## WORK REQUEST
The answer must be an exact reproduction of the lines from the start of the records below through the line containing "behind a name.", and nothing more.
◆ ◆ ◆ ◆
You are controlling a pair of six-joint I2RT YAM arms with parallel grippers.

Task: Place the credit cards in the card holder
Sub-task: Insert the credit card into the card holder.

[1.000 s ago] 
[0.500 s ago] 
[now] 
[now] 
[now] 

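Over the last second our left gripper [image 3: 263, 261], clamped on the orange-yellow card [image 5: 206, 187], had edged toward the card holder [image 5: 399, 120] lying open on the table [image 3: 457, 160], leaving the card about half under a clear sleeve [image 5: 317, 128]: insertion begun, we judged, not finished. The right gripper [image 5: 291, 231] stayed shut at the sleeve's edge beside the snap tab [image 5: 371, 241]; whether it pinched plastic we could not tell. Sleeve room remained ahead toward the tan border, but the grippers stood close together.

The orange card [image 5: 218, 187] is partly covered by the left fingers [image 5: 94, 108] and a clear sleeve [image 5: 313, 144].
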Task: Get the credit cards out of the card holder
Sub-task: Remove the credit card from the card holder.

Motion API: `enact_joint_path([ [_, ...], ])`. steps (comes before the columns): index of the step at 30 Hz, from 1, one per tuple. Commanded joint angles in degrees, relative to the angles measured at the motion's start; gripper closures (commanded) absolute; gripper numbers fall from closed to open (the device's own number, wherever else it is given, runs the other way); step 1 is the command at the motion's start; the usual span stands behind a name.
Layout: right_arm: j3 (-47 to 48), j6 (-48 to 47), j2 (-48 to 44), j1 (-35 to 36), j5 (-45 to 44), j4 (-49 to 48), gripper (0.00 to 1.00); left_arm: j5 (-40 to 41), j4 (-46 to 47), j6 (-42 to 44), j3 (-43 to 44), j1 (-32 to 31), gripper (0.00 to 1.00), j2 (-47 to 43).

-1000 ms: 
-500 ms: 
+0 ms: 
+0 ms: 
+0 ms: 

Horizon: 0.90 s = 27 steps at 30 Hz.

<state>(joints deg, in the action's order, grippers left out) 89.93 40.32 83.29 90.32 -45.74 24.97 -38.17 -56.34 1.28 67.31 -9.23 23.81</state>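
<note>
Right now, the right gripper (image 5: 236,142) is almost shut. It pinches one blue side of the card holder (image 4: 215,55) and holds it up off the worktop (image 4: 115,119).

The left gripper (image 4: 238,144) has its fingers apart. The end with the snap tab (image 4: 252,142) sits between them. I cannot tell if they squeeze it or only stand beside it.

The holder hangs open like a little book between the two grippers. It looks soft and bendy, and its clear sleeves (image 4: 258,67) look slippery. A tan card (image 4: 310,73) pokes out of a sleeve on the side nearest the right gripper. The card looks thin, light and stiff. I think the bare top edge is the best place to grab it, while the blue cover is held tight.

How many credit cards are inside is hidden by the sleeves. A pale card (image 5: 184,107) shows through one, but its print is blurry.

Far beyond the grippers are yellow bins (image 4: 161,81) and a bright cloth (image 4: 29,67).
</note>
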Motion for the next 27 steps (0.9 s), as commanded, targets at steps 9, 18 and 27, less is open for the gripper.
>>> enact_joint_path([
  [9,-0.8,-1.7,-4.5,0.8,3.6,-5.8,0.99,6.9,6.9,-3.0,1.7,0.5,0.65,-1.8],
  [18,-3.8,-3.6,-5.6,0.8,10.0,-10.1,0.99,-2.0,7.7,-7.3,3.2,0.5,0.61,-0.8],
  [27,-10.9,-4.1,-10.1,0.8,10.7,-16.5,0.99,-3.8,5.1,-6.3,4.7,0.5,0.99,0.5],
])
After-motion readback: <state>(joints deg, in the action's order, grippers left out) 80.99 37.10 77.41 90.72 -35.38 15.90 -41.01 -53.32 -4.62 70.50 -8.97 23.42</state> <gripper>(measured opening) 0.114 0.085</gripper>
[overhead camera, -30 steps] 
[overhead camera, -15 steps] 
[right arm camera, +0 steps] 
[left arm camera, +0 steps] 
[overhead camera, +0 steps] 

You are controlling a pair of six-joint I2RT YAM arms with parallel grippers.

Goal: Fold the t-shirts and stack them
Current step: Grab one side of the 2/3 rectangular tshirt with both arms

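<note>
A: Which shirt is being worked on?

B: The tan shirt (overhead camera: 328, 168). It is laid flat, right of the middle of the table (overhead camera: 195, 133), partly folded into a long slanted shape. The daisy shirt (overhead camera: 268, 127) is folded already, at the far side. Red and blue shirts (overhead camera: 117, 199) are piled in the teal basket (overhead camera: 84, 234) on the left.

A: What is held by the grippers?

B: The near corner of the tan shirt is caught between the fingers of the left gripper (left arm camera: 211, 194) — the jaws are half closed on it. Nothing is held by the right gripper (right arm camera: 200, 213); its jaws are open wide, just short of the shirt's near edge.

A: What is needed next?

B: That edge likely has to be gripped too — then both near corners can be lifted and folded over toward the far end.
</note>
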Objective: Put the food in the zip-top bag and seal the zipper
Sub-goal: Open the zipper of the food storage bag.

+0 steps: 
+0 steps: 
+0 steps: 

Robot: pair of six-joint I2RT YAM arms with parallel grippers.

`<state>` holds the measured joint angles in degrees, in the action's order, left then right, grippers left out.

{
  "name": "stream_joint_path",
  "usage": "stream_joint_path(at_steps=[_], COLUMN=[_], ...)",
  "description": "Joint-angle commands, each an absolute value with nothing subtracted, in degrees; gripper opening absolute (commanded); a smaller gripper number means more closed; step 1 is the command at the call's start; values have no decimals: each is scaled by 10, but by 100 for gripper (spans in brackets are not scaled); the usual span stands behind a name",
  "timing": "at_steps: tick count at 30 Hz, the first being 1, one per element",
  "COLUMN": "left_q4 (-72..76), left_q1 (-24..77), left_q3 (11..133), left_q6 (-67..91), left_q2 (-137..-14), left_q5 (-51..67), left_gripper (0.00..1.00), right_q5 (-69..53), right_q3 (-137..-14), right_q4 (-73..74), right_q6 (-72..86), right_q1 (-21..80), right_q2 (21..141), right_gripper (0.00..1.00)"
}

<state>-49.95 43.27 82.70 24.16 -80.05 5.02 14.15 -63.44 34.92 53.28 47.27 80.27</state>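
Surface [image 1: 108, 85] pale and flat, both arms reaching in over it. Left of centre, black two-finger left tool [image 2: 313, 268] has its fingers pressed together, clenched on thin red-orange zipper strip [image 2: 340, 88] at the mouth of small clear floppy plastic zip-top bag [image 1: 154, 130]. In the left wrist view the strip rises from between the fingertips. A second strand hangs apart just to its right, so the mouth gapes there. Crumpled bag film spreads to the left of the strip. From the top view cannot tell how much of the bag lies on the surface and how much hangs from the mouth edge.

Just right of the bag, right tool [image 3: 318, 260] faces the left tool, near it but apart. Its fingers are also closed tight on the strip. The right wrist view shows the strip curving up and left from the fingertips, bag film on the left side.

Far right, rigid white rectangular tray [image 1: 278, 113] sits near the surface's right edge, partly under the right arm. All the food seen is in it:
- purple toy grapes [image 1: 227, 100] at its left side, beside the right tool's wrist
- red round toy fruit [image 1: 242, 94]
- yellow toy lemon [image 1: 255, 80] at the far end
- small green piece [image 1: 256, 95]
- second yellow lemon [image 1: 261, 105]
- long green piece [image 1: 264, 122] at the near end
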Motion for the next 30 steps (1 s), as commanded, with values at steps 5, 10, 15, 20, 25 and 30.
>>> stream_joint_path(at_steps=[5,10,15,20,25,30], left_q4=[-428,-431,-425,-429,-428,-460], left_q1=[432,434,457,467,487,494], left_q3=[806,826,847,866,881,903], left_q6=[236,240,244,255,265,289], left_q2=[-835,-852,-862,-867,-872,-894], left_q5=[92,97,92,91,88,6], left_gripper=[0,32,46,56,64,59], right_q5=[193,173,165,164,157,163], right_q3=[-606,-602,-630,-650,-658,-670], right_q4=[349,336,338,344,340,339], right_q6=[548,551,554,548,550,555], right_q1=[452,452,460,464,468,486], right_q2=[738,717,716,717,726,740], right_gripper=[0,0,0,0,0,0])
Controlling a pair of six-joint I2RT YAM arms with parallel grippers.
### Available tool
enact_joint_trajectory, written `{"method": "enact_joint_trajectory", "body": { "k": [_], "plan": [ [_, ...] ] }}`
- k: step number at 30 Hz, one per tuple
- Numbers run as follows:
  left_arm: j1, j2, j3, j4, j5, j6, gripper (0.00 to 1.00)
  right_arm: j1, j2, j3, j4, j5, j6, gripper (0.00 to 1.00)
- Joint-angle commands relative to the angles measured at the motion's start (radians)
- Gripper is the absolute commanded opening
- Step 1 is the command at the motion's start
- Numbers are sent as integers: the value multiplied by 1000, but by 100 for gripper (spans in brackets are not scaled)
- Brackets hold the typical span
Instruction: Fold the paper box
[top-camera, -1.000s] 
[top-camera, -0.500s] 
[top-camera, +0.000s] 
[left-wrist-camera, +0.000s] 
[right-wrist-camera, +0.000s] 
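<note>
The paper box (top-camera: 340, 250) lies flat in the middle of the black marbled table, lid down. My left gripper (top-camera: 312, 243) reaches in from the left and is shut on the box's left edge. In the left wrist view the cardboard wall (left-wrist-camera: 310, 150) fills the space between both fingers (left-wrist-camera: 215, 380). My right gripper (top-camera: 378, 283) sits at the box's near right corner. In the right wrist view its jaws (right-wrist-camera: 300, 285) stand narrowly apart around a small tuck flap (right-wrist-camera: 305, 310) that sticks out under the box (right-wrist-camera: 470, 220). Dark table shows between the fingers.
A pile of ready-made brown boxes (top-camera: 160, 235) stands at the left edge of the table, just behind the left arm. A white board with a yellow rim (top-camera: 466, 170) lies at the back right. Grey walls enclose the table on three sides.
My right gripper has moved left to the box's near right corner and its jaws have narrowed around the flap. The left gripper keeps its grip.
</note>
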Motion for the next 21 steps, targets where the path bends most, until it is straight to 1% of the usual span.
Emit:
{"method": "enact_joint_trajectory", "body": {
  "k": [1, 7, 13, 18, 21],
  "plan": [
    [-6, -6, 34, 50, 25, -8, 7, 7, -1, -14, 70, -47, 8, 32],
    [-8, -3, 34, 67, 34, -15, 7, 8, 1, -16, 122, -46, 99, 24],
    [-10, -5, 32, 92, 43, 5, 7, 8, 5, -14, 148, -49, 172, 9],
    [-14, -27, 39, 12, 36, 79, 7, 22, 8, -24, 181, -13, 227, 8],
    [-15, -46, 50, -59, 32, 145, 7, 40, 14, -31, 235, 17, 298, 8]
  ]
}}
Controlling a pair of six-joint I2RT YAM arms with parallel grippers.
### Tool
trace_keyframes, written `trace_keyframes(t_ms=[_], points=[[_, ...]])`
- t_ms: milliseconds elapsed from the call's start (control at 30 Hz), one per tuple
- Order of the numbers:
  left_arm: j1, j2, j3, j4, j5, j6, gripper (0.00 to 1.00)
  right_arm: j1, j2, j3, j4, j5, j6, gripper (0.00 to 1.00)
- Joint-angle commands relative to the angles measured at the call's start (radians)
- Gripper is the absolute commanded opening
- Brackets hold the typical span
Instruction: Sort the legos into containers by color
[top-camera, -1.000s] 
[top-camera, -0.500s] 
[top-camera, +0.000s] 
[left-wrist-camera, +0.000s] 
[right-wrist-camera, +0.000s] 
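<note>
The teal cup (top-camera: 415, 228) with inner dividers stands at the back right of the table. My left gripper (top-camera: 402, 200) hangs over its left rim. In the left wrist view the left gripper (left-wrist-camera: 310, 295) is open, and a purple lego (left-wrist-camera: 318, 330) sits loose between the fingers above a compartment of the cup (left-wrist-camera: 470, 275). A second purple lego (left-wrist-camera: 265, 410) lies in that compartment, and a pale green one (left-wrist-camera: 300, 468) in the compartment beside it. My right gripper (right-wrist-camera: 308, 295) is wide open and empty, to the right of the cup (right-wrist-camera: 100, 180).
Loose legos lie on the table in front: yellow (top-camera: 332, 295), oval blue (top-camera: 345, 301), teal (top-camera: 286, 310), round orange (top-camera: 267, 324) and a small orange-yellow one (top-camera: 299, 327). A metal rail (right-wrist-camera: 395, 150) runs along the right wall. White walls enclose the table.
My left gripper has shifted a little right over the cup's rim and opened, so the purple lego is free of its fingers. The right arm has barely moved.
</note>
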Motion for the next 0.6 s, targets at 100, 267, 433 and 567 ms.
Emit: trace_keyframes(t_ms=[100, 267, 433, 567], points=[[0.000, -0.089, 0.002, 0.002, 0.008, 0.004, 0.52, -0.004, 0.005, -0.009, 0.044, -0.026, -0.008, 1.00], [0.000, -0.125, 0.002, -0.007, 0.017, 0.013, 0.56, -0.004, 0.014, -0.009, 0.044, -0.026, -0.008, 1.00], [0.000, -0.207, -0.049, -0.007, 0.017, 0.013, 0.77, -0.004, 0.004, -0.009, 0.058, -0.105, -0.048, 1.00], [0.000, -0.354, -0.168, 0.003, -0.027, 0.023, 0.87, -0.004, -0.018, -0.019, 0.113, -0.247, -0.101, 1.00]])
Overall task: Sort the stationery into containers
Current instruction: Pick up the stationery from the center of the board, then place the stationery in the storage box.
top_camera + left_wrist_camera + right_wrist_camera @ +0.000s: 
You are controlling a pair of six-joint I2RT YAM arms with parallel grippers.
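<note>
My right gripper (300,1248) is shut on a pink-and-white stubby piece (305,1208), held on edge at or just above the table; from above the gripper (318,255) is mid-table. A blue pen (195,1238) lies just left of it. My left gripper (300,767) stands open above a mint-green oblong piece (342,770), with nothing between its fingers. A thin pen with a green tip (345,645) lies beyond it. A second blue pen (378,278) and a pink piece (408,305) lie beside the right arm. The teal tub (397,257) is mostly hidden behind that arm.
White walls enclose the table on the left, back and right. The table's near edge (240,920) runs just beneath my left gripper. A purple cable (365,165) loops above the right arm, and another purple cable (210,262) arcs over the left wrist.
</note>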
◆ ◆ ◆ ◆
## FINISHED EXERCISE
You are controlling a pair of six-joint I2RT YAM arms with parallel grippers.

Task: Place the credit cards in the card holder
Sub-task: Insert the credit card into the card holder.

[1.000 s ago] 
[0.500 s ago] 
[now] 
[now] 
[now] 

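Over the last second our left gripper [image 3: 263, 261], clamped on the orange-yellow card [image 5: 206, 187], had edged toward the card holder [image 5: 399, 120] lying open on the table [image 3: 457, 160], leaving the card about half under a clear sleeve [image 5: 317, 128]: insertion begun, we judged, not finished. The right gripper [image 5: 291, 231] stayed shut at the sleeve's edge beside the snap tab [image 5: 371, 241]; whether it pinched plastic we could not tell. Sleeve room remained ahead toward the tan border, but the grippers stood close together.

The orange card [image 5: 218, 187] is partly covered by the left fingers [image 5: 94, 108] and a clear sleeve [image 5: 313, 144].
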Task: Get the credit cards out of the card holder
Sub-task: Remove the credit card from the card holder.

Motion API: `enact_joint_path([ [_, ...], ])`. steps (comes before the columns): index of the step at 30 Hz, from 1, one per tuple. Commanded joint angles in degrees, relative to the angles measured at the motion's start; gripper closures (commanded) absolute; gripper numbers fall from closed to open (the device's own number, wherever else it is given, runs the other way); step 1 is the command at the motion's start; the usual span stands behind a name.

Nothing more belongs to this answer.